Dari dua definisi kepribadian dan kepemimpinan yang dikemukakan oleh dua ahli, dapat kita tarik benang merah bahwa kepribadian memanglah memiliki hubungan dengan kepemimpinan meski keduanya adalah hal yang tak sama.
Kepemimpinan merupakan salah satu contoh dari kepribadian kita sebagai manusia ciptaan Tuhan. Setiap manusia pasti memiliki kepribadian sebagai identitas/ciri khas/bahkan jati diri dari seorang individu, akan tetapi tidak semua orang memiliki kemampuan kepemimpinan, terlebih kepemimpinan yang baik.
Meski di awal telah disinggung bahwa kepemimpinan merupakan sifat dasar kita sebagai manusia yang secara naluriah berkeinginan untuk mengatur dan mendominasi.
Karena sifatnya yang berhubungan, tentulah kedua hal ini, baik kepribadian maupun kepemimpinan memiliki interdependensi diantara keduanya. Hal ini dikarenakan kepribadian seseorang menentukan rasa/jiwa kepemimpinan yang ada pada dirinya.
Kemudian, rasa/jiwa kepemimpinan itu berindikasi pada gaya kepemimpinan seseorang terhadap siapa yang ia pimpin. Seseorang yang memiliki kepribadian baik memang belum tentu memiliki jiwa kepemimpinan yang baik apalagi terasah.
Namun, kepemimpinan yang baik pasti berasal dari orang-orang yang memiliki kepribadian yang baik. Karena kepemimpinan seseorang bahkan bisa menginidikasikan kepribadian dari pemimpin itu sendiri. Hal ini dikarenakan setiap orang pasti merespon segala sesuatunya dengan pikiran dan emosi kita.
Orang yang memiliki kepribadian baik cenderung mampu mengontrol pikiran dan emosinya, sehingga dapat bersikap lebih tenang, matang, dan dewasa. Bukan justru marah ibarat api yang meledak-ledak, akan tetapi justru seolah-olah menjadi air yang alih-alih membakar justru memadamkan dan mendinginkan.
Dari segala paparan di atas, dapat ditarik kesimpulan bahwa kepribadian dan kepemimpinan ibarat saudara kandung. Tak selalu sama, namun saling berkaitan, berhubungan, bahkan saling ketergantuangan.
Oleh karenanya, sudah tugas kita sebagai manusia yang berakhlak dan bernurani untuk senantiasa belajar dan belajar bagaimana mengatur pikiran-pikiran dan perasaan yang ada pada diri kita sendiri agar nantinya tidak salah dalam mengambil sikap dan keputusan.
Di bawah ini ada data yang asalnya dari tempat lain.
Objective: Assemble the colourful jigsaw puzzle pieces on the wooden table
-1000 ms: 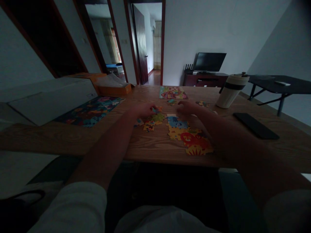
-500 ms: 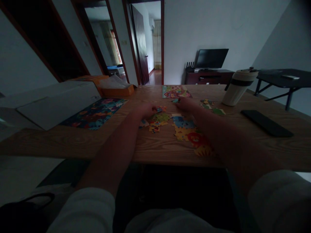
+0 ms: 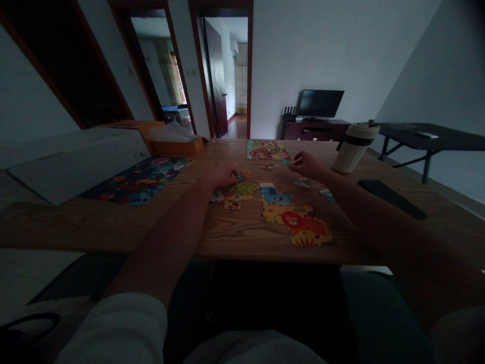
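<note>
Left hand (image 3: 220, 177): at 11 o'clock from the body, fingers curled downward, tips just beside a small cluster of jigsaw pieces (image 3: 243, 175); whether they grasp a piece cannot be told. Right hand (image 3: 307, 165): at 12 to 1 o'clock, raised slightly above the tabletop, thumb and forefinger drawn close in a pinch, next to a small teal jigsaw piece (image 3: 286, 162); whether the piece is gripped cannot be told. Partly joined jigsaw section (image 3: 293, 217): lion and blue animal scenes, flat on the oak-grained wooden table (image 3: 242, 237), at 12 o'clock between the forearms. Loose jigsaw pieces (image 3: 238, 194): at 11 o'clock, just left of that section; two more (image 3: 303, 182) lie at 1 o'clock. Printed puzzle picture sheet (image 3: 267, 150): at 12 o'clock, far table edge. Dark multicoloured puzzle sheet (image 3: 136, 179): at 10 o'clock, beside a white cardboard box (image 3: 71, 162). Orange box (image 3: 176, 145): at 11 o'clock, behind the white box. Cream insulated tumbler (image 3: 354, 150): upright at 1 o'clock. Black smartphone (image 3: 392, 198): face down or dark, at 2 o'clock.
</note>
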A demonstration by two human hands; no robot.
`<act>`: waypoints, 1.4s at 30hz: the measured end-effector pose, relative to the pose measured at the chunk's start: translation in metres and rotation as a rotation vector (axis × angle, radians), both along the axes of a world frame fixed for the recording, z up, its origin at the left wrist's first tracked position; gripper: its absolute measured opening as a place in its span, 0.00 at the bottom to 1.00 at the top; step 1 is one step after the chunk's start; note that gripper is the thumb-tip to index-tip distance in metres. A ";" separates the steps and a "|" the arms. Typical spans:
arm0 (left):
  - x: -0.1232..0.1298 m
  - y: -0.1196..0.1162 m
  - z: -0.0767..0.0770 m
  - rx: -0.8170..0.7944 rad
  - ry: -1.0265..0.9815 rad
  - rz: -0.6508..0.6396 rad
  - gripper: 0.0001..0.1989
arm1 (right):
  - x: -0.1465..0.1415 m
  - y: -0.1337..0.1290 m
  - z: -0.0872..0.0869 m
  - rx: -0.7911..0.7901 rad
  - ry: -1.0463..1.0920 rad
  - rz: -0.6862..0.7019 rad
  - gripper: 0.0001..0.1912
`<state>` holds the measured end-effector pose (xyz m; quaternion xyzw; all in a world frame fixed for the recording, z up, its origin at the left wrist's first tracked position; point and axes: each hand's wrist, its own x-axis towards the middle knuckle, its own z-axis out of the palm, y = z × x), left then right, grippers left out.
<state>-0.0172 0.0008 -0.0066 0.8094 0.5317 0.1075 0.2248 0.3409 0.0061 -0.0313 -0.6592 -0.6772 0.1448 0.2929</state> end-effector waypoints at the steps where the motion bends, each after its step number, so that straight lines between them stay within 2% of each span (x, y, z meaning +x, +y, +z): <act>1: 0.000 -0.002 0.002 0.023 0.014 0.004 0.17 | 0.002 -0.006 -0.003 -0.008 0.028 -0.015 0.24; 6: 0.006 -0.014 0.016 0.066 0.094 -0.071 0.29 | 0.006 -0.030 -0.018 -0.035 -0.105 0.031 0.26; 9: 0.017 -0.022 0.019 0.050 0.195 -0.135 0.36 | 0.001 -0.037 -0.019 -0.025 -0.206 0.050 0.26; 13: 0.032 -0.029 0.014 0.051 0.203 -0.187 0.35 | -0.008 -0.042 -0.016 -0.007 -0.297 0.079 0.26; 17: 0.035 -0.028 0.008 0.057 0.149 -0.198 0.37 | -0.012 -0.045 -0.016 0.013 -0.296 0.113 0.25; 20: 0.031 -0.024 0.008 -0.026 0.000 -0.158 0.36 | -0.011 -0.045 -0.017 0.018 -0.289 0.126 0.26; 25: 0.024 -0.023 0.019 -0.211 -0.465 -0.113 0.26 | -0.009 -0.045 -0.016 0.007 -0.301 0.129 0.24; 28: 0.023 -0.027 0.025 -0.288 -0.667 -0.094 0.27 | -0.009 -0.045 -0.016 0.011 -0.299 0.130 0.25; 32: 0.023 -0.032 0.027 -0.397 -0.830 -0.161 0.31 | -0.007 -0.044 -0.017 0.010 -0.312 0.099 0.27; 34: 0.025 -0.033 0.026 -0.414 -0.811 -0.155 0.31 | -0.004 -0.043 -0.018 0.003 -0.318 0.073 0.29; 37: 0.030 -0.032 0.024 -0.393 -0.683 -0.043 0.30 | -0.001 -0.041 -0.018 0.016 -0.342 0.044 0.27; 39: 0.036 -0.031 0.021 -0.324 -0.606 0.007 0.27 | -0.003 -0.042 -0.014 0.046 -0.337 0.046 0.24; 42: 0.046 -0.031 0.013 -0.176 -0.495 -0.027 0.17 | -0.014 -0.047 0.002 0.077 -0.191 0.118 0.18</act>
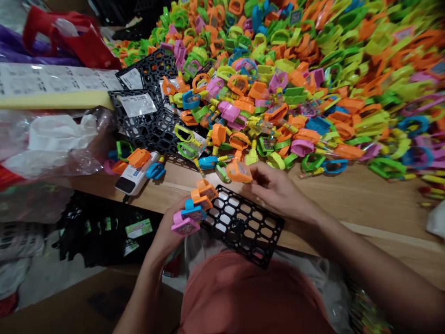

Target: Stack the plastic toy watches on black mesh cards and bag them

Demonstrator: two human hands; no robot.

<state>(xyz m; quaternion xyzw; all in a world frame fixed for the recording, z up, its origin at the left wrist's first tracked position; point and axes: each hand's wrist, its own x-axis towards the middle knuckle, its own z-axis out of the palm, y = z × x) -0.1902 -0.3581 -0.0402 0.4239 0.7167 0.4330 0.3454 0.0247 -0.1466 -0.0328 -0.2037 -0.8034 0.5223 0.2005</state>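
The right hand [276,188] pinches one orange toy watch [239,171] of smooth, hard-looking plastic. Lower and to its left, the left hand [168,227] grips the end of a black lattice tray [238,226], flat with rounded holes; its fingers underneath I cannot see. Just beside this hand, four chunky pieces [193,211] make a row. Beyond both hands spreads a glossy, colourful heap [259,90].

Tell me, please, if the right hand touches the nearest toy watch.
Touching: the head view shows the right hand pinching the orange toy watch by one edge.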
Karena acapkali penyesalan memang datang diakhir setelah semuanya telah terjadi. Oleh karenanya, mari saling mengingatkan dan memperbaiki diri. Setiap orang pasti melakukan/bertindak sesuatu karena sebab, tugas kita adalah memahami, bukan justru memaki dan mencaci.
Namun, ada satu hal yang perlu diingat dan dipegang teguh, yakni memahami bukan berarti memaklumi apalagi membenarkan akan hal yang salah secara harfiahnya. Memahami hanyalah sebagai sebuah perantara kita sebagai manusia untuk saling memiliki tenggang rasa terhadap sesama.
Sekian tulisan ini saya buat. Semoga dapat memberikan manfaat sekaligus pengingat untuk kita semua. Mohon maaf apabila masih terdapat banyak kekurangan. Terimakasih karena telah membaca hingga akhir.